Ken was satisfied. “Look, he says he doesn’t want to do something, but he does. He went to his room and in his bed. He understands. He has very good comprehension”.

But as I heard Alex’s muffled cry, something told me that this wasn’t right.

So after pondering for a few minutes, I went to his room.

I sit next to Alex wondering what to say.

He talks first.

“mommy, you don’t understand what I’m saying”

I think I do. You are saying you want to stay up until mommy and daddy go to sleep.

“No”

Okay, then I think you are saying that you want to sleep in mommy and daddy bed until we go to sleep.

“No mommy, no. I’m saying I will go to sleep in my bed when mommy and daddy go to bed”

Okay, so you are going to sleep in your room when mommy and daddy go to bed, right?

“yes”

But what are you going to do until then?

“No, mommy, I am saying I will go to my own bed when you go to bed”

Yes, I understand that part. You are going to bed when I go to bed. But what are you doing until------ no, um, what is a better word --- before, that? Before mommy and daddy go to bed? We go to bed very late.

“Oh.
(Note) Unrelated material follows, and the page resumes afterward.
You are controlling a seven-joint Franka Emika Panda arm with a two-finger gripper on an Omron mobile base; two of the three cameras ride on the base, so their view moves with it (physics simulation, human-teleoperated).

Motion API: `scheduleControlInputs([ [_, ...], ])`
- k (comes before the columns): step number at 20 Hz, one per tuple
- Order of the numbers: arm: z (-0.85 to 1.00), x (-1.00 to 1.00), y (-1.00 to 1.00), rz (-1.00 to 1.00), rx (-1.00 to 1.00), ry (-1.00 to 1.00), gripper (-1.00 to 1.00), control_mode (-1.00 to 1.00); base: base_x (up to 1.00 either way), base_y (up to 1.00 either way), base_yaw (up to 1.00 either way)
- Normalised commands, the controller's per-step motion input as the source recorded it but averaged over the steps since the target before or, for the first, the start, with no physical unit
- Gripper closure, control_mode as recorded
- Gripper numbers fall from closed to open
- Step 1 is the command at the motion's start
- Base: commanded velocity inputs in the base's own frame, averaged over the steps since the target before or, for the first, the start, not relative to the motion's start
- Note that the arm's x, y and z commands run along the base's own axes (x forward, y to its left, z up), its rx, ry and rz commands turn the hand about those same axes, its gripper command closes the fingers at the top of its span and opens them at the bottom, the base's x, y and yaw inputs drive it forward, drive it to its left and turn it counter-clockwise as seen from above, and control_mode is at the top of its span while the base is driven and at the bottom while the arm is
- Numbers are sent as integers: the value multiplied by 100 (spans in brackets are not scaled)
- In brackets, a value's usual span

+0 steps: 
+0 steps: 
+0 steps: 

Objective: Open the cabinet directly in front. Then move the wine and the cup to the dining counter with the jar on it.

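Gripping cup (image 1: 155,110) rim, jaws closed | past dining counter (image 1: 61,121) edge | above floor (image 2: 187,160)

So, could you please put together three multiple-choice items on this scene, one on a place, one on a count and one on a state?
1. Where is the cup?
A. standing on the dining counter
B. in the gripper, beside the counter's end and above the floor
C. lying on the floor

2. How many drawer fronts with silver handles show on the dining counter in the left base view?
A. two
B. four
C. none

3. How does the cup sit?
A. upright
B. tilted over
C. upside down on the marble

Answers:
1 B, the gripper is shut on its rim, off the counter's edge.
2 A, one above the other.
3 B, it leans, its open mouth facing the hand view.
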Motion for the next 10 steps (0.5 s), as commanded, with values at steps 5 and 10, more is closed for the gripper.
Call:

Um… Okay, mommy and daddy work and I will read a book next to you”

So that was it. The culprit was the word “until”.

He didn’t know what it meant, so didn’t understand what I was saying.

He also didn’t have the concept of time before mommy and daddy went to sleep.

He was all worked up and fixated on the notion of going to bed only when his parents went to bed.

I explain to him that he needs to sleep so he can grow and that as grown-ups, mommy and daddy are pretty much done with growing.

“but mommy, mommy and daddy need to grow until 100”

Alex had the concept of growing and getting old mixed up as well.

I explain that when I say “grow”, I mean getting taller and stronger and smarter, while getting to be 100 means getting old.

“Oh…. Okay, I know what you are saying mommy. You’re a grown up so you only need to grow little, but I need to grow big because I’m still small”

That’s right.

“But how about 100?”

I hope we all get to be 100.

Alex is all bright eyes and smiling now.

“I want the living room to be next to my room and the bathroom next to my room to be where the living room is. And the kitchen can be next to the bathroom”

I see, so it’s like our apartment in New York, right? The living room close to your room.

“Yeah, and mommy’s room is my room and my room is mommy’s room. And Katie and Mark’s rooms are upstairs. You need to use the stairs. ”

Wow, so we have stairs in our apartment?

“Yeah, I’m mixing up the rooms and wish all the rooms were my way”

It sure is one big interesting apartment.

“Yeah, it’s big and fun. …Mommy, you can go now”

I am startled. I realize then and there that this situation is exactly like those explained in the book ”How to talk to kids so kids will listen and listen so kids will talk”. It took a good 10 minutes, but he completely recovered.

“Oh mommy, I have an idea. You can bring your computer for work to your bedroom next to my room. Daddy can stay and work in the living room”

Oh Alex, that’s a good idea. But unfortunately, I have lots of cables and things connected to the cables.

“That’s all right. You can bring all of it to your room so you can work there all the time.”

Well I will certainly consider it, okay?

“Okay, and daddy can help you”

Thanks for the advice. I love you. Good night.

“Good night”


So just like that.

I sat there, listened to my son, agreed with him, repeated what he said, and he came up with a suggestion all by himself. JUST AS THE BOOK PREDICTED. This is scary stuff.

I bought this book at the suggestion of some friends but it was left on the shelf untouched for 3 years. And then, I decided to read it simply because I ran out of things to read. The case studies all sounded too good to be

true. I was very skeptical thinking, yeah, well MY child will not react like that! But then when I unwittingly did what the book tells parents to do, simply because I was lost, a completely new situation opened up.

Now I have to remember to show my appreciation for Alex trying so hard to communicate with me, tomorrow morning.